The Malicious Packages repository is an open, community driven project. To ensure the database has good coverage, and maintains a high standard of quality, community members are encouraged to contribute new reports, amend and annotate existing reports, or even dispute reports. The repository also supports automated continuous ingestion for trusted researchers to feed data to the repository quickly and efficiently.
The repository already has over 15,000 reports of malicious packages, with current data being sourced from the OpenSSF Package Analysis project, Checkmarx security and exports of malicious packages tracked by GitHub.
Get involved
Looking to the future, the Package Analysis team hopes to continue to grow the database by collecting more reports through contributions from security researchers, and by enabling contributors to enrich the reports with additional data about the malicious packages, such as indicators-of-compromise and attack classifications by defining an extension to the OSV schema specifically for malicious packages. This additional data can help researchers identify trends and specific bad actors, rather than focusing solely on individual malicious packages, resulting in improved general countermeasures.

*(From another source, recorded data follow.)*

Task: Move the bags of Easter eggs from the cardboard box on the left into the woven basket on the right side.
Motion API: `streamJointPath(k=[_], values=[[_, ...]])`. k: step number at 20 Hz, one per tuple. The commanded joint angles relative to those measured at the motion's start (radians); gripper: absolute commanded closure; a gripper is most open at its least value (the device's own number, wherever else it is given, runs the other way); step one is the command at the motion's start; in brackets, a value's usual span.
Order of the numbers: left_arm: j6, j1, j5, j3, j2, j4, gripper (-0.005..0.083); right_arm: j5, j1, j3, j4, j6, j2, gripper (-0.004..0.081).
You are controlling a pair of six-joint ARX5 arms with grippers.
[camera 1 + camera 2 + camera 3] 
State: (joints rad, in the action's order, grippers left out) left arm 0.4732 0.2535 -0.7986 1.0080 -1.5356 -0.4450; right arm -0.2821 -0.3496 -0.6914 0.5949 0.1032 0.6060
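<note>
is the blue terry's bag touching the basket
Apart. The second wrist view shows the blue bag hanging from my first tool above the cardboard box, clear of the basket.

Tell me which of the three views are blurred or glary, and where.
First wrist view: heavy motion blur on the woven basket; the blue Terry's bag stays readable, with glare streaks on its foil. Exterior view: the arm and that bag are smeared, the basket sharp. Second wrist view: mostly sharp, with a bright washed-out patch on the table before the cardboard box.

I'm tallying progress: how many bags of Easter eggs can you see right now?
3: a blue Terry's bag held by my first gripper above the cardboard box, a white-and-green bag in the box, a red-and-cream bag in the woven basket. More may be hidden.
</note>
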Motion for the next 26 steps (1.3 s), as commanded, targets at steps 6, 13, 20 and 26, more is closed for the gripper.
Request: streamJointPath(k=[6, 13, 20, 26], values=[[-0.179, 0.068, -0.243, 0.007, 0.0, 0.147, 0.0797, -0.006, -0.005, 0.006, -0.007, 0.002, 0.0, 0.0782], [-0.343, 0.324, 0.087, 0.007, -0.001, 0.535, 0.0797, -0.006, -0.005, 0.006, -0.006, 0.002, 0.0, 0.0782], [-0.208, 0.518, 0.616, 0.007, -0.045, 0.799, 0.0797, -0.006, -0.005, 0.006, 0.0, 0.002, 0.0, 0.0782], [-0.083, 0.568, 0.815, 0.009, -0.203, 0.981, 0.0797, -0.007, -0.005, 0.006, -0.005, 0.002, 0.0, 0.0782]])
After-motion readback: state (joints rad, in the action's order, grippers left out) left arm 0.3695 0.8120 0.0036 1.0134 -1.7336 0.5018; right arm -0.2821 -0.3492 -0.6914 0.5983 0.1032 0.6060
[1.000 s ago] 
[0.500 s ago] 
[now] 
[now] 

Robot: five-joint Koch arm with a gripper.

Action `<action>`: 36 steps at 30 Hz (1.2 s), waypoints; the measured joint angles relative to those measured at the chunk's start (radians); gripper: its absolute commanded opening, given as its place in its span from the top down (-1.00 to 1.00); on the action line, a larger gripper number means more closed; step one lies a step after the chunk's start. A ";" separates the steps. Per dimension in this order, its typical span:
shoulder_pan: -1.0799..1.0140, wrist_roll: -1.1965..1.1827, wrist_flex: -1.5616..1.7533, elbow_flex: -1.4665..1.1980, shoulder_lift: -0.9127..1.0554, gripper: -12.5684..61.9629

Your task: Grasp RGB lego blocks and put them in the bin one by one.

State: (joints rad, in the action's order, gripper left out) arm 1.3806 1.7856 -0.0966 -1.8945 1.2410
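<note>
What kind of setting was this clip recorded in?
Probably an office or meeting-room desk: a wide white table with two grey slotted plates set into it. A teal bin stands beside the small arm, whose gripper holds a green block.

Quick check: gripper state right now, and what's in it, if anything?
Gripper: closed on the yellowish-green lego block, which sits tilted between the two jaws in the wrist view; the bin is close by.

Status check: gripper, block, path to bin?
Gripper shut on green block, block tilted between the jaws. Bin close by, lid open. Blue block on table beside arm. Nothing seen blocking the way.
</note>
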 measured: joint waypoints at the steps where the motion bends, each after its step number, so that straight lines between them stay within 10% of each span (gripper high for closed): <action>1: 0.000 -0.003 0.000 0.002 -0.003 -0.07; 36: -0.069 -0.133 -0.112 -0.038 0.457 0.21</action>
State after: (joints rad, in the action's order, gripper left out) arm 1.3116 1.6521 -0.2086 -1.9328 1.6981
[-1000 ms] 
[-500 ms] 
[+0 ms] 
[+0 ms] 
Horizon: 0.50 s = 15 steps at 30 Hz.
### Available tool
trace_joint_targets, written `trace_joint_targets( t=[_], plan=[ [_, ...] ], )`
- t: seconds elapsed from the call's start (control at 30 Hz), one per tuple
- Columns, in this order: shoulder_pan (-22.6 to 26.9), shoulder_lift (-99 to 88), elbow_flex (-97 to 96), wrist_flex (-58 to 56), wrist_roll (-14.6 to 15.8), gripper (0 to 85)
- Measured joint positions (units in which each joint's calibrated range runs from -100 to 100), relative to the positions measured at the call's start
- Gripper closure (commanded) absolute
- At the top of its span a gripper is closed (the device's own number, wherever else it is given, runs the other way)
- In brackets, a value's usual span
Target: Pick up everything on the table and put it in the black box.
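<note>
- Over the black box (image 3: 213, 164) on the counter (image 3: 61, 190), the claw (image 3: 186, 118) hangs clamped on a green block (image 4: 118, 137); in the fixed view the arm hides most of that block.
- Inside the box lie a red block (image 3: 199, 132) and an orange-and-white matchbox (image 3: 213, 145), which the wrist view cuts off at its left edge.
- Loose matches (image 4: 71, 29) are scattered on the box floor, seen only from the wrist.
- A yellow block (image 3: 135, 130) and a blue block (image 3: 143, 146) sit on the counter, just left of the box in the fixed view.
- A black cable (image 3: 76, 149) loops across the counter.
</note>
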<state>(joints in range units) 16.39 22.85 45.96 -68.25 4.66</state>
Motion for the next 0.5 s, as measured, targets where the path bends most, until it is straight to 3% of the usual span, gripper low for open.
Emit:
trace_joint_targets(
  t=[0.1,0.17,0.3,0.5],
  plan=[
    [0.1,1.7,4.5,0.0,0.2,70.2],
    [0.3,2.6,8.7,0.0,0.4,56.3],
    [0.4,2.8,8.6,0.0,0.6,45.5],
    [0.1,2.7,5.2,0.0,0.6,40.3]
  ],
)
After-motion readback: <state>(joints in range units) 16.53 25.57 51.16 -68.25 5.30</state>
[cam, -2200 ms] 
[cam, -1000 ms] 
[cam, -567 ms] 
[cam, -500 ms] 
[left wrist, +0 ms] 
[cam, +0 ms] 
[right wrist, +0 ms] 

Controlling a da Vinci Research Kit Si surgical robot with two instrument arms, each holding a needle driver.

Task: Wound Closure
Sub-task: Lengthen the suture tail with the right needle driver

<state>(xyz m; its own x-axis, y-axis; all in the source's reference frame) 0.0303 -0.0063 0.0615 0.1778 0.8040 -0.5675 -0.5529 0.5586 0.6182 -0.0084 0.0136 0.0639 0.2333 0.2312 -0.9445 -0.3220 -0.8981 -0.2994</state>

The data can also be made more accessible to consumers through documenting how to use the report data, and by building new integrations with tools and services. Our goal is for the data to be easily accessible, so the community can rapidly counter attacks.
Want to get involved? Please check out our project’s contribution guidelines, where you can learn how to contribute packages or code. Our team is available to chat in the OpenSSF Package Analysis slack channel, or you can join the OpenSSF Securing Critical Projects Working Group for further discussion about the project.
About the Authors
Caleb Brown
Caleb Brown is a Senior Software Engineer on the Google Open Source Security Team, with over 20 years of industry experience. He is currently focused on building open source solutions for understanding the behavior of open source packages, and finding and reporting malicious packages.
Jossef Harush Kadouri
Jossef loves contributing to the open-source community, and he’s ranked in the top 1% on Stack Overflow. Jossef co-founded Dustico in 2020, a software supply chain security company acquired by Checkmarx in 2021, and previously worked for several cybersecurity companies. Jossef and his research team are hunting for software supply chain attackers and keeping the ecosystem safe.